By Hana Dao
On Feb. 16, just a few days following Lunar New Year celebrations, the Cantor Arts Center at Stanford University introduced its new Asian American Art Initiative (AAAI). An official launch event was led by the founding co-directors of the initiative: Aleesa Pitchamarn Alexander, an assistant curator of American Art at the Cantor, and Marci Kwon, an assistant professor in Stanford’s Department of Art and Art History. Kwon has had plans for a project like AAAI ever since she came to Stanford four years ago, and she has been working on it with Alexander for over two years now.
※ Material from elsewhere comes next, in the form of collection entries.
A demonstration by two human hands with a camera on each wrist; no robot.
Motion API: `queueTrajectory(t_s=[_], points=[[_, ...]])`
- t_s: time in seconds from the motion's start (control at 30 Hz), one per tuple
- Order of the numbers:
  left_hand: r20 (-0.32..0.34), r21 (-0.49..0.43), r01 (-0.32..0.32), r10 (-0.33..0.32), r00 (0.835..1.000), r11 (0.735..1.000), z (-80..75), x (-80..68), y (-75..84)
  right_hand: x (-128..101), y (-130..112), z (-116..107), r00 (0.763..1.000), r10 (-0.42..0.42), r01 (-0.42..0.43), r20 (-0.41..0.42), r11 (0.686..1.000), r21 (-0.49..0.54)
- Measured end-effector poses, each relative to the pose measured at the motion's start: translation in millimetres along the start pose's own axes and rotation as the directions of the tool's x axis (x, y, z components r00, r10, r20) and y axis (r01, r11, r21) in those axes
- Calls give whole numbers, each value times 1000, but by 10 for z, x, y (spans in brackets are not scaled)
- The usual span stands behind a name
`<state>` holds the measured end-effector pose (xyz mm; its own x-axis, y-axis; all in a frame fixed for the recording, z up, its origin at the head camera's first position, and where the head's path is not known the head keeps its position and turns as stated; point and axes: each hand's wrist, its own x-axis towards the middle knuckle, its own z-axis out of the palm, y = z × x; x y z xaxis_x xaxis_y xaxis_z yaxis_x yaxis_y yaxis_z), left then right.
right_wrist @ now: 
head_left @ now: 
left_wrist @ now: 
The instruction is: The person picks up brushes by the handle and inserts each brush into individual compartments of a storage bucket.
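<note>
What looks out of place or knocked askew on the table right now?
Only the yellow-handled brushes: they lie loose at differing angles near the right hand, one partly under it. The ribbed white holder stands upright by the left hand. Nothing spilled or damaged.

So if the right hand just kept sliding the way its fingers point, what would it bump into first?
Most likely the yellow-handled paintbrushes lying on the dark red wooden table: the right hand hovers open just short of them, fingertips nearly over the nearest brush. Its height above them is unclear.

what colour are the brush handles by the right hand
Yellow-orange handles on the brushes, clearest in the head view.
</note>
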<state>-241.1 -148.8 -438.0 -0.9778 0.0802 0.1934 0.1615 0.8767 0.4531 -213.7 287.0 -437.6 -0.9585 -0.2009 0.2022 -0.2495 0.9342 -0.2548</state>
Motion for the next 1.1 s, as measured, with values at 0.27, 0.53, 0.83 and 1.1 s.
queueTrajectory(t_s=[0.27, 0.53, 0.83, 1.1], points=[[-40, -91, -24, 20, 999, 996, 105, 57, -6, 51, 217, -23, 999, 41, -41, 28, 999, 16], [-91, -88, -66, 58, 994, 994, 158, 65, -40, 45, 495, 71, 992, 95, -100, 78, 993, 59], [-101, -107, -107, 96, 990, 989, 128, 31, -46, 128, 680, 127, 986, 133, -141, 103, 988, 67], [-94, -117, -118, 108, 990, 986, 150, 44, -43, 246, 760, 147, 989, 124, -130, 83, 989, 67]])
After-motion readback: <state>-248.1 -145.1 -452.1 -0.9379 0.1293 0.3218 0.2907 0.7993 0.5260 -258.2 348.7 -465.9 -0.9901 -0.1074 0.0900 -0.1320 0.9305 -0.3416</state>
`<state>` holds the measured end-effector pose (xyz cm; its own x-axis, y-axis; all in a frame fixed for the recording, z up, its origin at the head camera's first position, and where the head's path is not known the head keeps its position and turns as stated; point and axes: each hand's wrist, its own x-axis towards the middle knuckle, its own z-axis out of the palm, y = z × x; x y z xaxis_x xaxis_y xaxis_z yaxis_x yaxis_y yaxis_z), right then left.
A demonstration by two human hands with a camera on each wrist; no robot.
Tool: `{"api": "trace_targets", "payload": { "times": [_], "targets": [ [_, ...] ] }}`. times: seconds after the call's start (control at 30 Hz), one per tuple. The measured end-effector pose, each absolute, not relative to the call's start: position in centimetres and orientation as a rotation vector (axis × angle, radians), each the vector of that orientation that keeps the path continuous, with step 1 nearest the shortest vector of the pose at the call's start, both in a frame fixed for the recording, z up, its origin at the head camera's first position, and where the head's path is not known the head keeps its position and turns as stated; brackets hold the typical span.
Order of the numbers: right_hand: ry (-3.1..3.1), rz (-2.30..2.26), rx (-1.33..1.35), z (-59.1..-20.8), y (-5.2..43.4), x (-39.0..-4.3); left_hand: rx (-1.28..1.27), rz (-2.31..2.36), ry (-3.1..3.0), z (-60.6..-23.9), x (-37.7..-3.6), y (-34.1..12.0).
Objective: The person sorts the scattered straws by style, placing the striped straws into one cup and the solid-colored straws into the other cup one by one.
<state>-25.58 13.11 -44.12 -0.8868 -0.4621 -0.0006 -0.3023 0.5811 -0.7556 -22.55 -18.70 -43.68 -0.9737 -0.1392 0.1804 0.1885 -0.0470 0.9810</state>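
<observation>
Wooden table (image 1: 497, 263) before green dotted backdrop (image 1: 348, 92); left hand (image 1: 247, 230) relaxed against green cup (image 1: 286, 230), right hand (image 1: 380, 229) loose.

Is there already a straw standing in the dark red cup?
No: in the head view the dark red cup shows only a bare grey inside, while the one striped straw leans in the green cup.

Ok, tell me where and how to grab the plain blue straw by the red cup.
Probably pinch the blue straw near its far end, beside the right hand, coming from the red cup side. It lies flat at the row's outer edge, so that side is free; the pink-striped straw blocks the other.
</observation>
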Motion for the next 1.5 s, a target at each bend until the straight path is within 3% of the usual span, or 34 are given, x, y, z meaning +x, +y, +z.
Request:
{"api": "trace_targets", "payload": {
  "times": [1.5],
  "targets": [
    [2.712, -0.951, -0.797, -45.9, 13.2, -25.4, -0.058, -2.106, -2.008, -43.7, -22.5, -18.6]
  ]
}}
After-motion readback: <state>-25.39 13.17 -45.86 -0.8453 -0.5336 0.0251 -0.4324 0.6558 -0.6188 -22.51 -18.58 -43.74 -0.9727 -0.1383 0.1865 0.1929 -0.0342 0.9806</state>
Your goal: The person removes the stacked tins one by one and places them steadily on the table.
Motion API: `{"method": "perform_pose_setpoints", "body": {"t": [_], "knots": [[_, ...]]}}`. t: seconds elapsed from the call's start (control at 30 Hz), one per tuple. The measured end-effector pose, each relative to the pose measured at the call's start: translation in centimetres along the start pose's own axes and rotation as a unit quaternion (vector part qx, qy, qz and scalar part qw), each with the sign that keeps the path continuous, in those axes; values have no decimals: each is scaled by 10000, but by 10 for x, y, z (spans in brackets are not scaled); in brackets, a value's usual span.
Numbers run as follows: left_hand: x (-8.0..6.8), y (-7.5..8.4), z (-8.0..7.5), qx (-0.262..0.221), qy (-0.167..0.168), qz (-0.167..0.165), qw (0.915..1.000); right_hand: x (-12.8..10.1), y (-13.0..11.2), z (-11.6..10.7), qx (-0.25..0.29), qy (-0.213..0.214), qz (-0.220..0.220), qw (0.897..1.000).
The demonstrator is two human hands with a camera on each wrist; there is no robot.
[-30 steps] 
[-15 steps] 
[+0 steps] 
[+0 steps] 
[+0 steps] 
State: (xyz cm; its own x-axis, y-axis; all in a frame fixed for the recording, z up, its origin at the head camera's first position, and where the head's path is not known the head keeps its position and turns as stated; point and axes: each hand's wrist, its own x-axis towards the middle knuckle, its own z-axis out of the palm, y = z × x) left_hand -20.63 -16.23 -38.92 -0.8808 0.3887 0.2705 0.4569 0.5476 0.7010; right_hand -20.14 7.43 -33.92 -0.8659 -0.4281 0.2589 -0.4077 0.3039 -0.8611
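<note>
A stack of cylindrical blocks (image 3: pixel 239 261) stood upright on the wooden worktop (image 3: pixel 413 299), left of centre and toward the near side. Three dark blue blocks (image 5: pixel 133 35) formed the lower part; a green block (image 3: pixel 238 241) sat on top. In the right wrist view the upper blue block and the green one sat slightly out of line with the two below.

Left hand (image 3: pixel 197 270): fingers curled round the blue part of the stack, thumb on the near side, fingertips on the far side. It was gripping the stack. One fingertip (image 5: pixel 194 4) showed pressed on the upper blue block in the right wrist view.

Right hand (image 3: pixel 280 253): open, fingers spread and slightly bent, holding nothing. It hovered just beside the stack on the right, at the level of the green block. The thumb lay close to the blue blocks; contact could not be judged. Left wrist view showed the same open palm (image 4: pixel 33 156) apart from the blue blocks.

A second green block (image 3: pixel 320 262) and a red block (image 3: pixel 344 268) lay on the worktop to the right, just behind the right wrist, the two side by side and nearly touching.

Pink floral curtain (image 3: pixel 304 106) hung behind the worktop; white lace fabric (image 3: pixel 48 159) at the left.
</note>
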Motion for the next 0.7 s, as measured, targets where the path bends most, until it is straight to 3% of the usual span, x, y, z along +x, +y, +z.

A symposium and launch exhibition for the initiative is planned for the fall of 2022. The curatorial program looks to foster collaborative projects with campus faculty and programs such as the Asian American Studies program of the Center for Comparative Studies in Race and Ethnicity, as well as with external institutions. Other future plans include the creation of research workshops with scholars, artists and community members; digital scholarships; and a course research laboratory where students can contribute to digital documentation of Asian American art. Funding to hire graduate students is also in the works.
The co-directors hope the initiative will become a leading collection of Asian American art in the country. Kwon pointed out the lack of representation for Asian American figures in the U.S. art industry. The Cantor’s recent acquisition of artwork by Ruth Asawa, Michael Jang and Ian Cheng, as well as many pieces from art collector Michael Donald Brown’s collection, reflects the initiative’s commitment to the preservation and study of art by Asian American and Asian diaspora artists. Currently, there is only one other academic institution, New York University, that has a center dedicated to Asian American Art, and it focuses on contemporary pieces only.
Regarding the content of the initiative, the curatorial program is planning to hold a wide range of exhibitions, including limited-time showings, smaller rotations of permanent collections and commissions from contemporary artists. The meaning of the term “Asian American” also came up as well when discussing the content for AAAI. Coined during the Third Liberation Front’s formation, “Asian American” is an umbrella term that covers a large variety of ethnic groups. Thus, the museum plans to acquire works that will be reflective of the diversity of the artists who identify as Asian American. According to Alexander, the focus on Asian diaspora and the nature of these diasporic communities means the initiative will not be limited by borders nor any ideas of a nation-state. This launch comes at a time when Anti-Asian sentiment across the country is increasing, a trend which emphasizes the need for a greater platform to share the stories of Asian Americans and other diasporic communities who have been affected by the racial framing of this country. As Kwon stated during the online event with the Stanford community, “For me, this project has never been about [just] visibility within an institution or academic discourse; rather, it’s about how we care for these artists in the best way we know how; by preserving their work in archives and engaging their very practices with rigor and sensitivity.” As an encyclopedic museum, the Cantor Center’s purpose is to illustrate the “full spectrum” of human creativity, and Kwon and Alexander hope the initiative will become a valuable resource for students conducting research given the lack of accessibility and representation of Asian American art in wider society.